[DATASET EXTRACT]
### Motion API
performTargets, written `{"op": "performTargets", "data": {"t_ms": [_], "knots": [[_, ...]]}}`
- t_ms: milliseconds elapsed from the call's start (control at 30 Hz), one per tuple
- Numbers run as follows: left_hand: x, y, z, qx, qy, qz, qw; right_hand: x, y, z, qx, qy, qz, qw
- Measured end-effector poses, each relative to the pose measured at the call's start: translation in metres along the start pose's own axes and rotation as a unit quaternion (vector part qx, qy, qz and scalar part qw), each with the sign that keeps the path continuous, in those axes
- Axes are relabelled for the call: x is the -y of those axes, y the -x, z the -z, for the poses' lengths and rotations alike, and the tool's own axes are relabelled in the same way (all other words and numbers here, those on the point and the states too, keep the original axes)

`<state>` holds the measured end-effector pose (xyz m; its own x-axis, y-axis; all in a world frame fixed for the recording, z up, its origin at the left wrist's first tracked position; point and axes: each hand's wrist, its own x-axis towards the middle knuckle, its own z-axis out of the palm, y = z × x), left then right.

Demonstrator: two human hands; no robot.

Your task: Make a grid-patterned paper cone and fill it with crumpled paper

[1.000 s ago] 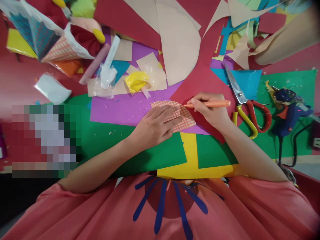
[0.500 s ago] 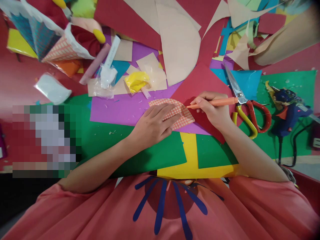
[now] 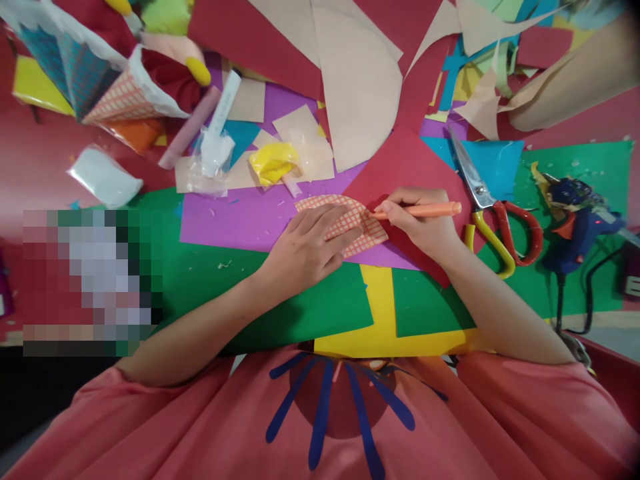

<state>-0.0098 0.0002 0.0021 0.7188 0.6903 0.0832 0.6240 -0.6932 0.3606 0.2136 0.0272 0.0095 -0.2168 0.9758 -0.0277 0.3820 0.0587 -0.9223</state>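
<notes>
A rounded paper piece (image 3: 367, 230) with an orange grid pattern lies on the purple sheet (image 3: 225, 217). My left hand (image 3: 313, 250) rests flat across it, fingers stretched out, covering its left and lower part. Between the fingers of my right hand (image 3: 425, 223) is an orange marker pen (image 3: 435, 209), its tip touching the paper's right side near the curved edge. Red sheet (image 3: 407, 167) lies beneath my right hand. Scissors (image 3: 483, 193) with one red and one yellow handle lie just to the right of that hand.
A blue glue gun (image 3: 575, 233) with a cord sits at the right on green sheet. Wrapped yellow clay (image 3: 274, 163), a white clay packet (image 3: 105, 177) and paper cones (image 3: 135, 87) lie at the upper left. Beige cut sheets (image 3: 357, 87) and a beige roll (image 3: 575, 77) are at the back.
My right hand has shifted slightly left with the marker pen, whose tip has moved further onto the gridded paper. My left hand stays in place.
</notes>
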Motion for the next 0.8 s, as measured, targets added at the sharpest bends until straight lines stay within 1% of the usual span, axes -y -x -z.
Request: {"op": "performTargets", "data": {"t_ms": [100,200,433,600,733,800], "knots": [[0.0013,0.0005,-0.0018,-0.007,-0.006,-0.005,1.000,0.0005,-0.0006,-0.0001,-0.002,0.000,-0.012,1.000],[0.0021,0.0009,-0.0034,-0.016,-0.014,-0.008,1.000,0.0014,-0.0008,0.0001,0.010,-0.001,-0.018,1.000],[0.0017,0.0004,-0.0032,-0.015,-0.008,-0.006,1.000,0.0034,-0.0007,0.0021,0.044,-0.025,-0.024,0.998],[0.0020,0.0010,-0.0034,-0.015,-0.003,-0.006,1.000,0.0049,-0.0007,0.0018,0.024,-0.056,-0.045,0.997],[0.0010,-0.0007,-0.0022,-0.013,0.002,-0.047,0.999,0.0051,-0.0007,-0.0003,0.009,-0.051,-0.044,0.998],[0.0004,-0.0016,-0.0014,-0.007,0.001,-0.056,0.998,0.0047,-0.0005,-0.0008,0.008,-0.042,-0.039,0.998]]}}
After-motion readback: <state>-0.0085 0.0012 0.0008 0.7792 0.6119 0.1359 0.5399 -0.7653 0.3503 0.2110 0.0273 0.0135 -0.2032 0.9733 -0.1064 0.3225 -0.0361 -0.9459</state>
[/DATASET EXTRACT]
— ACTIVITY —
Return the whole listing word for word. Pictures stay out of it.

— RESPONSE —
### Motion API
performTargets, written `{"op": "performTargets", "data": {"t_ms": [_], "knots": [[_, ...]]}}`
- t_ms: milliseconds elapsed from the call's start (control at 30 Hz), one per tuple
- Numbers run as follows: left_hand: x, y, z, qx, qy, qz, qw; right_hand: x, y, z, qx, qy, qz, qw
- Measured end-effector poses, each relative to the pose measured at the call's start: translation in metres along the start pose's own axes and rotation as a unit quaternion (vector part qx, qy, qz and scalar part qw), each with the sign that keeps the path continuous, in those axes
- Axes are relabelled for the call: x is the -y of those axes, y the -x, z the -z, for the poses' lengths and rotations alike, and the tool's own axes are relabelled in the same way (all other words and numbers here, those on the point and the states too, keep the original axes)

`<state>` holds the measured end-effector pose (xyz m; its own x-axis, y-axis; all in a world frame fixed for the recording, z up, its origin at the left wrist's first tracked position; point and axes: each hand's wrist, its own x-axis towards the middle knuckle, its own z-axis out of the palm, y = z × x), left then right.

Demonstrator: two human hands; no robot.

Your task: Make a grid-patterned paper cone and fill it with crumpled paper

[1.000 s ago] 
[0.500 s ago] 
[now] 

<state>-0.0098 0.0002 0.0021 0.7188 0.6903 0.0832 0.6240 -0.6932 0.3606 0.2136 0.0272 0.0095 -0.2168 0.9758 -0.0277 0.3820 0.0587 -0.9223</state>
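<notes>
A rounded paper piece (image 3: 367, 230) with an orange grid pattern lies on the purple sheet (image 3: 225, 217). My left hand (image 3: 313, 250) rests flat across it, fingers stretched out, covering its left and lower part. Between the fingers of my right hand (image 3: 425, 223) is an orange marker pen (image 3: 435, 209), its tip touching the paper's right side near the curved edge. Red sheet (image 3: 407, 167) lies beneath my right hand. Scissors (image 3: 483, 193) with one red and one yellow handle lie just to the right of that hand.
A blue glue gun (image 3: 575, 233) with a cord sits at the right on green sheet. Wrapped yellow clay (image 3: 274, 163), a white clay packet (image 3: 105, 177) and paper cones (image 3: 135, 87) lie at the upper left. Beige cut sheets (image 3: 357, 87) and a beige roll (image 3: 575, 77) are at the back.
My right hand has shifted slightly left with the marker pen, whose tip has moved further onto the gridded paper. My left hand stays in place.
</notes>
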Motion for the next 0.8 s, as measured, targets added at the sharpest bends until straight lines stay within 1% of the usual span, axes -y -x -z.
Request: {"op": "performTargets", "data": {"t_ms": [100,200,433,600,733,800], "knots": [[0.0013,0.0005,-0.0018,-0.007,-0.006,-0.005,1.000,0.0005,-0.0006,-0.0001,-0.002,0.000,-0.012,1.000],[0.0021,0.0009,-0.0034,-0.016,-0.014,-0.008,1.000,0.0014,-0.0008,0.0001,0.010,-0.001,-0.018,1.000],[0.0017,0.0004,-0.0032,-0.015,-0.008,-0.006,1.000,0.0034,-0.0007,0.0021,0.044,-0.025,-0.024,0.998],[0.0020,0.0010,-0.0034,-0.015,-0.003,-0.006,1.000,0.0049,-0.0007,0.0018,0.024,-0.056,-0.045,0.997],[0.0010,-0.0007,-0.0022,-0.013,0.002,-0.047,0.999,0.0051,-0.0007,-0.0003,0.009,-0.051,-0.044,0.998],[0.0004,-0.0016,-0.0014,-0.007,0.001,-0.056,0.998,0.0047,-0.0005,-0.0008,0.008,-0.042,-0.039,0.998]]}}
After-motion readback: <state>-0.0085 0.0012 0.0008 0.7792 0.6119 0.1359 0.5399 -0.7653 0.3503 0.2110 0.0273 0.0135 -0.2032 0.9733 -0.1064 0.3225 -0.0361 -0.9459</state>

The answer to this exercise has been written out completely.